Pour la seconde moitié de sa mandature entamée en 2021, la Collectivité de Corse est désormais confrontée à un interlocuteur parisien totalement chamboulé. Les contours du nouveau pouvoir en gestation en France restent très flous, et c’est l’inconnu qui prévaut au niveau des différents interlocuteurs sur le dossier corse, à l’exception d’Emmanuel Macron, toujours président de la République.
Pour autant, l’accord de Beauvau reste vivant, fort des signatures légitimes qui y ont été apposées par le représentant mandaté du gouvernement et par le président du Conseil exécutif de Corse qui en avait le mandat largement majoritaire émanant de différentes forces politiques insulaires.
En fait, « l’accord de Beauvau » est entré depuis sa signature dans une nouvelle phase, celle de sa mise en œuvre. Elle sera rendue beaucoup plus compliquée du fait de cette nouvelle donne politique.
Avec ces élections impromptues, il fallait se mettre en situation de pouvoir profiter de la moindre fenêtre de tir pour mener de nouvelles négociations. C’est ce que nous avons réussi à faire, même si la perte du siège de Jean Félix Acquaviva a affaibli la représentation parlementaire du « camp autonomiste ». Cependant, avec deux députés sur quatre, et un sénateur sur deux, nous restons présents et bien représentés.
Comment cela pourrait-il évoluer ? En théorie, rien n’empêche Emmanuel Macron de déclencher la réforme constitutionnelle pour laquelle il s’est engagé le 27 septembre 2023 lors de son discours à Aiacciu. En pratique, il ne le fera certainement pas avant qu’une certaine stabilité ne soit revenue à l’Assemblée nationale. Mais il se peut aussi que l’on se dirige vers une nouvelle dissolution dans un an ! Et plus le temps passe, plus une remise sur les rails du processus de Beauvau serait compromise.
Un autre cycle doit être analysé, celui qui a conduit les nationalistes à la tête des institutions de la Corse à partir de 2016, et à s’y maintenir depuis. Car, depuis quatorze ans, c’est la première fois que le mouvement nationaliste marque un recul dans une élection en Corse.
En 2010, la liste Femu a Corsica conduite par Gilles Simeoni avait renversé le leadership au sein du mouvement nationaliste, jusque-là détenu par le Lutte de Libération Nationale qui était seule représentée à la table de négociation de Lionel Jospin quelques années plus tôt.
Ces années d’opposition ont préparé l’élection suivante, celle des municipales de 2014 et la première grande victoire électorale aux municipales à Bastia. Il a été alors montré que l’hésitation de nombreux Corses à soutenir un mouvement nationaliste dominé par une tendance radicale pouvait être levée dès l’instant que le mouvement modéré, représenté par Gilles Simeoni, était à la barre.

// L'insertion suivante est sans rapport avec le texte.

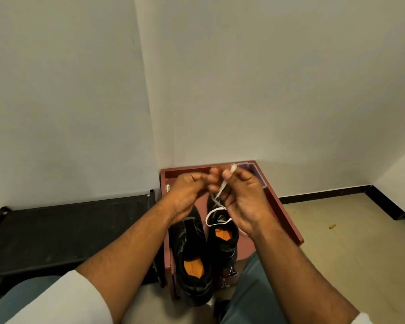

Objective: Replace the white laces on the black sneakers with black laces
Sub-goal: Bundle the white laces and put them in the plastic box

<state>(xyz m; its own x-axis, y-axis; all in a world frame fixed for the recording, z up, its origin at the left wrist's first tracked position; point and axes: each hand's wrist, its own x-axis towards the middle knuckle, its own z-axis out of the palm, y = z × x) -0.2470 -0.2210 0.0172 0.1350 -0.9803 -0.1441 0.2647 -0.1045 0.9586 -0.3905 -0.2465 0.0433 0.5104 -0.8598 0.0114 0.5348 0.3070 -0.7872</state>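
Note:
Two black sneakers with orange insoles stand side by side on a small reddish-brown table (288, 216), toes pointing away from me. The left sneaker (192, 253) is nearer me; the right sneaker (223, 235) sits further back. A white lace (216, 217) loops over the right sneaker's opening and runs up into my hands. My left hand (187, 192) and my right hand (241, 197) are raised together above the shoes, both pinching the white lace between their fingertips. No black laces are visible.
A clear plastic box (255, 169) lies at the table's far right corner, partly hidden by my right hand. A low black bench (63, 230) stands to the left against the wall. My knees flank the table. Beige tiled floor (351, 242) spreads to the right.

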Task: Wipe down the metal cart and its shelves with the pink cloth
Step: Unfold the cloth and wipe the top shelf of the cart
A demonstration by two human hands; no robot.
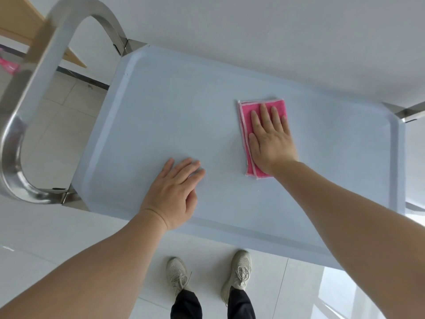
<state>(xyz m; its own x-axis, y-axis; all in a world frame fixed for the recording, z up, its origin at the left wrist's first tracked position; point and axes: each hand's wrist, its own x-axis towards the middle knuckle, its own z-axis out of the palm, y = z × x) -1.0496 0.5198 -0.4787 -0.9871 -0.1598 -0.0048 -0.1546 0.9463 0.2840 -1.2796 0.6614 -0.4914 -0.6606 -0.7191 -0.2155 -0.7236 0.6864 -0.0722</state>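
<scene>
The metal cart's top shelf [161, 107] fills the middle of the view, pale blue-grey with a raised rim. A folded pink cloth [246, 116] lies flat on it, right of centre. My right hand [270, 139] presses flat on the cloth with straight fingers. My left hand [174, 192] rests palm down on the bare shelf near the front edge, fingers relaxed, holding nothing. The lower shelves are hidden under the top one.
The cart's curved steel handle [30, 93] arches up at the left. A white wall runs behind the cart. Pale floor tiles and my two shoes [207, 272] show below the front edge. A wooden board [20, 19] leans at the top left.
</scene>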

L’opinion corse a ensuite rapidement été majoritaire à se reconnaître dans le message autonomiste : 35 % en 2015, année de l’arrivée aux responsabilités, 56 % en 2017 lors de l’installation de la Collectivité unique issue de la fusion des départements et de la Collectivité territoriale, 68 % en trois listes en 2021, consolidant une base majoritaire indéniable qui a permis que s’ouvrent les portes du dialogue qui ont conduit à l’accord de Beauvau.
Les élections du mois dernier ont donc marqué un certain recul après des années de progression rapide et continue. Ce recul n’est pas dramatique, mais il faut s’en préoccuper.
L’opposition idéologique aux nationalistes redresse la tête après dix années très difficiles pour elle. Une nouvelle génération entre en politique qui n’a pas connu « la Corse d’avant ».
Une désillusion se fait jour sur les performances des politiques territoriales qu’il faut veiller à améliorer. La situation économique reste fragile et l’angoisse existentielle du peuple corse perdure face à l’érosion de sa langue et à la dépossession provoquée par la spéculation foncière. Enfin, l’importance du vote en faveur du Rassemblement national et de ses candidats inconnus, même s’il n’est pas spécifique à la Corse, est le marqueur d’un désarroi important de l’électorat insulaire.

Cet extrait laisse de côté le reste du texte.